** Description of the task **
Every line of the data is to be output verbatim.

** Data extracted from a collection **
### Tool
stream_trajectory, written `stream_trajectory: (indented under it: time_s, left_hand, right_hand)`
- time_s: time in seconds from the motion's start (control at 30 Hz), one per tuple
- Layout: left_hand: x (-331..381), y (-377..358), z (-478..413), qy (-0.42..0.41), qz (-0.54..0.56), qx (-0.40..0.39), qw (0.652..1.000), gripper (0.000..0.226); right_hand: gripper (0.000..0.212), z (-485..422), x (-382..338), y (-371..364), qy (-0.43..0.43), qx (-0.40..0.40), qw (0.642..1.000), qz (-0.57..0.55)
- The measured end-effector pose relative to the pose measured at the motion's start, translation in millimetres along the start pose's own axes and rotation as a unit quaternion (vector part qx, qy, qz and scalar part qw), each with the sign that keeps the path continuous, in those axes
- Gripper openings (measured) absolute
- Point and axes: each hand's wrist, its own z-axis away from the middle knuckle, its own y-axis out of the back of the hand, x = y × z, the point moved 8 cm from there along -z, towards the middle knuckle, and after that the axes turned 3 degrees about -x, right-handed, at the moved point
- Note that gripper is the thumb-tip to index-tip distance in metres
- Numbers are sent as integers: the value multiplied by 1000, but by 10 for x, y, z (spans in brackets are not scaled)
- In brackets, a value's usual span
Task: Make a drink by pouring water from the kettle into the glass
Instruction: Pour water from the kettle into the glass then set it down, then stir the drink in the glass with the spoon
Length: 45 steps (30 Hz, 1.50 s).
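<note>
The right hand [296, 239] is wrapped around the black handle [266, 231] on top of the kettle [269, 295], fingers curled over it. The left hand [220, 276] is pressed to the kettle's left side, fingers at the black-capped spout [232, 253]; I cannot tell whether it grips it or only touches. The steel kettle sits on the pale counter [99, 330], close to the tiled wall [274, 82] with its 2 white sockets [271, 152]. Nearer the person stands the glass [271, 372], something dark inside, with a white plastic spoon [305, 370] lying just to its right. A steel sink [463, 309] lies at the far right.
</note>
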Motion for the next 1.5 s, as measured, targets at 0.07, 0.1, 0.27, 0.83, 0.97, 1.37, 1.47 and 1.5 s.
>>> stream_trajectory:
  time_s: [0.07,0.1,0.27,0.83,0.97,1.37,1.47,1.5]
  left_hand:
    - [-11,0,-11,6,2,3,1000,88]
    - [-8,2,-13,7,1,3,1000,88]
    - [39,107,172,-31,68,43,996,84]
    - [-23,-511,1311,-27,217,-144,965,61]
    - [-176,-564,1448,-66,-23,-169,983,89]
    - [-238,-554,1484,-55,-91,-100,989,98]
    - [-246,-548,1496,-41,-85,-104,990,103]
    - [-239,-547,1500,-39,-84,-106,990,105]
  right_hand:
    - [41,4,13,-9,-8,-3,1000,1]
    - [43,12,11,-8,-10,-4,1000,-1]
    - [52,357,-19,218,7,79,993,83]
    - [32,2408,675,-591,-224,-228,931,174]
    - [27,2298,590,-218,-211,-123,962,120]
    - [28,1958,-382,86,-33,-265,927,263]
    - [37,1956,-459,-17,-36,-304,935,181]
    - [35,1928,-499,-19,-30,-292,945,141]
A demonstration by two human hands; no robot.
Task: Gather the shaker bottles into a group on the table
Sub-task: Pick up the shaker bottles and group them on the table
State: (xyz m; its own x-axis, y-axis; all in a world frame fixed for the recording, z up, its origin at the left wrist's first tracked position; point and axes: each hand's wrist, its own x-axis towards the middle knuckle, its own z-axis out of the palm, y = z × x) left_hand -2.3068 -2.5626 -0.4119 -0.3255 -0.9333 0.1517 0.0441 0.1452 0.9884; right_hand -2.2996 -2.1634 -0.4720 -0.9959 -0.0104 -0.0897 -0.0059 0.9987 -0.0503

** Task output **
### Tool
stream_trajectory, written `stream_trajectory: (indented under it: time_s, left_hand, right_hand)`
- time_s: time in seconds from the motion's start (control at 30 Hz), one per tuple
- Layout: left_hand: x (-331..381), y (-377..358), z (-478..413), qy (-0.42..0.41), qz (-0.54..0.56), qx (-0.40..0.39), qw (0.652..1.000), gripper (0.000..0.226); right_hand: gripper (0.000..0.212), z (-485..422), x (-382..338), y (-371..364), qy (-0.43..0.43), qx (-0.40..0.40), qw (0.642..1.000), qz (-0.57..0.55)
- The measured end-effector pose relative to the pose measured at the motion's start, translation in millimetres along the start pose's own axes and rotation as a unit quaternion (vector part qx, qy, qz and scalar part qw), each with the sign that keeps the path continuous, in those axes
- Gripper openings (measured) absolute
- Point and axes: each hand's wrist, its own z-axis away from the middle knuckle, its own y-axis out of the back of the hand, x = y × z, the point moved 8 cm from there along -z, towards the middle knuckle, and after that the axes turned 3 degrees about -x, right-handed, at the moved point
- Note that gripper is the thumb-tip to index-tip distance in metres
- Numbers are sent as integers: the value multiplied by 1000, but by 10 for x, y, z (spans in brackets are not scaled)
- In brackets, a value's usual span
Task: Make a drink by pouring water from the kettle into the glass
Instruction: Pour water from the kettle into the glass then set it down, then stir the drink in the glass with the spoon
Length: 45 steps (30 Hz, 1.50 s).
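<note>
The right hand [296, 239] is wrapped around the black handle [266, 231] on top of the kettle [269, 295], fingers curled over it. The left hand [220, 276] is pressed to the kettle's left side, fingers at the black-capped spout [232, 253]; I cannot tell whether it grips it or only touches. The steel kettle sits on the pale counter [99, 330], close to the tiled wall [274, 82] with its 2 white sockets [271, 152]. Nearer the person stands the glass [271, 372], something dark inside, with a white plastic spoon [305, 370] lying just to its right. A steel sink [463, 309] lies at the far right.
</note>
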Motion for the next 1.5 s, as measured, targets at 0.07, 0.1, 0.27, 0.83, 0.97, 1.37, 1.47 and 1.5 s.
>>> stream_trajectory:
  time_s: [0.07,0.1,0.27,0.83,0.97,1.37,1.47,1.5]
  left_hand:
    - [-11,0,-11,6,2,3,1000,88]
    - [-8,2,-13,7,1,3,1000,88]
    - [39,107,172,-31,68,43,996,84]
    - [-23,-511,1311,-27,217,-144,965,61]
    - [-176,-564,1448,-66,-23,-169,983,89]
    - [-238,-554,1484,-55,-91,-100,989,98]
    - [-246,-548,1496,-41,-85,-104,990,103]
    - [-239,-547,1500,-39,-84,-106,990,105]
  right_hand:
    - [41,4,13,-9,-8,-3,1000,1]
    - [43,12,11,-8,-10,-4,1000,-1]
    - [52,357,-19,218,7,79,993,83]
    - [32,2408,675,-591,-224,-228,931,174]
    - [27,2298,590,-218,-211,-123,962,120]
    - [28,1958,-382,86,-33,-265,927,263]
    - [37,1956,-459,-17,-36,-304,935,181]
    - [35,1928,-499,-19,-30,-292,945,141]
A demonstration by two human hands; no robot.
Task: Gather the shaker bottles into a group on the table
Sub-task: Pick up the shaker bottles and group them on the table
State: (xyz m; its own x-axis, y-axis; all in a world frame fixed for the recording, z up, its origin at the left wrist's first tracked position; point and axes: each hand's wrist, its own x-axis towards the middle knuckle, its own z-axis out of the palm, y = z × x) left_hand -2.3068 -2.5626 -0.4119 -0.3255 -0.9333 0.1517 0.0441 0.1452 0.9884; right_hand -2.2996 -2.1634 -0.4720 -0.9959 -0.0104 -0.0897 -0.0059 0.9987 -0.0503

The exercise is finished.